→ Task brief
In this exercise, print only the lines from the line with "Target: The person" to the last line of the data below, inclusive. Any pictures should be left out.
*** Data block Section Begins ***
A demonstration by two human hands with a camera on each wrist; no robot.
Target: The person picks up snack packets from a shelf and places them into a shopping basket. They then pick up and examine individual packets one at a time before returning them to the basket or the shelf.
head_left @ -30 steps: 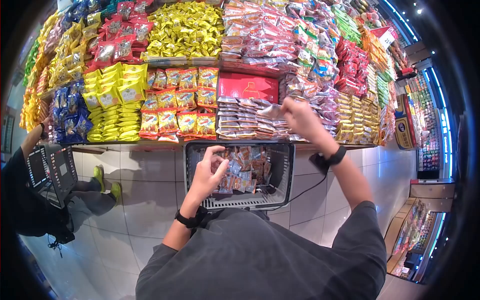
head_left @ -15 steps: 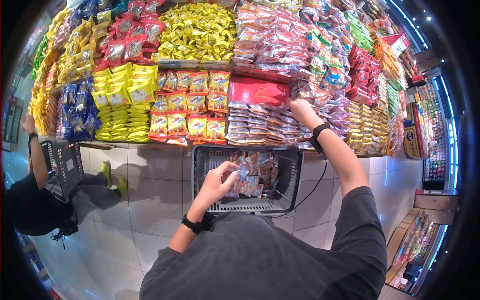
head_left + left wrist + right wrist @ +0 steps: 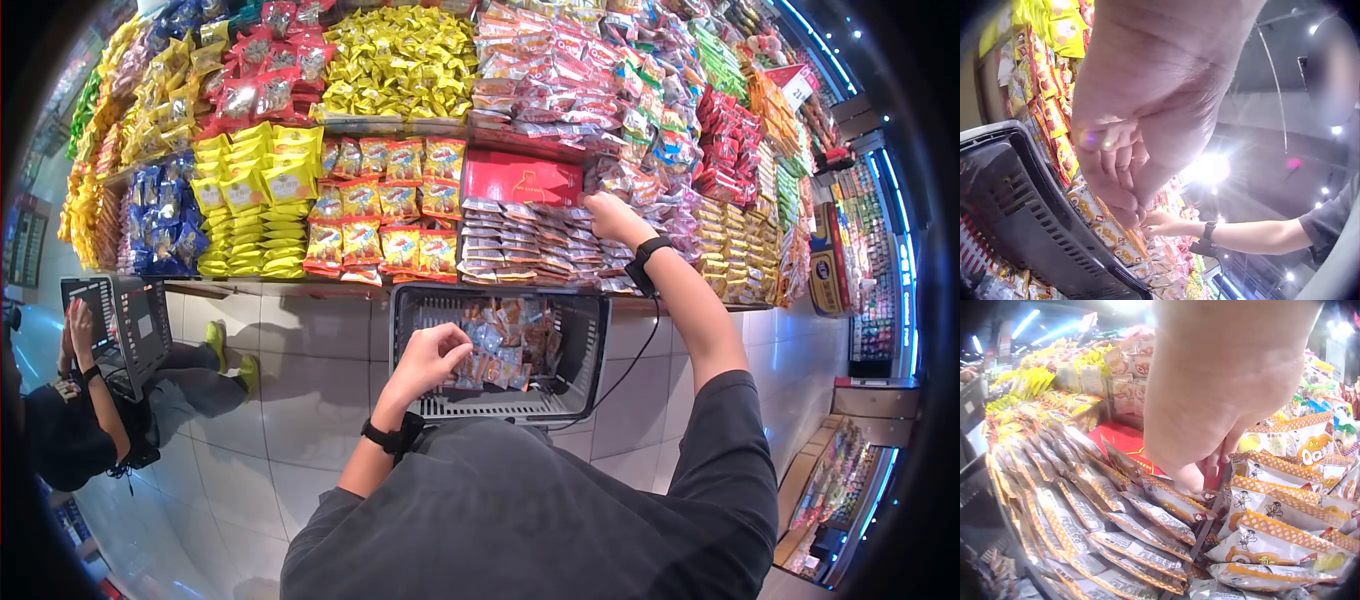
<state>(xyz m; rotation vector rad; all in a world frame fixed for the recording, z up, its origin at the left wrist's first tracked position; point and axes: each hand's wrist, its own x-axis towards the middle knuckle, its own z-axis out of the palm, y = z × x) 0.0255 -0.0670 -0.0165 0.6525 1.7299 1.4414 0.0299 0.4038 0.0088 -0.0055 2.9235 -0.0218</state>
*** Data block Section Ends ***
→ Task solution
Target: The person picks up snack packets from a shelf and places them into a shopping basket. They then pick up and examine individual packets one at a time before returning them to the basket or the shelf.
head_left @ -30 steps: 
head_left @ -15 steps: 
head_left + left wrist + right wrist @ +0 steps: 
<state>(xyz m; rotation vector rad; all in a world frame fixed for the recording, z up, its origin at the left wrist's first tracked position; point and axes: each hand's wrist, its own x-axis towards the middle knuckle, its own z-axis out of the palm, y = z × x) 0.0255 -0.0670 -0.0165 0.6525 1.7299 1.4414 0.0299 0.4038 0.0088 -0.0055 2.9235 -0.0218</state>

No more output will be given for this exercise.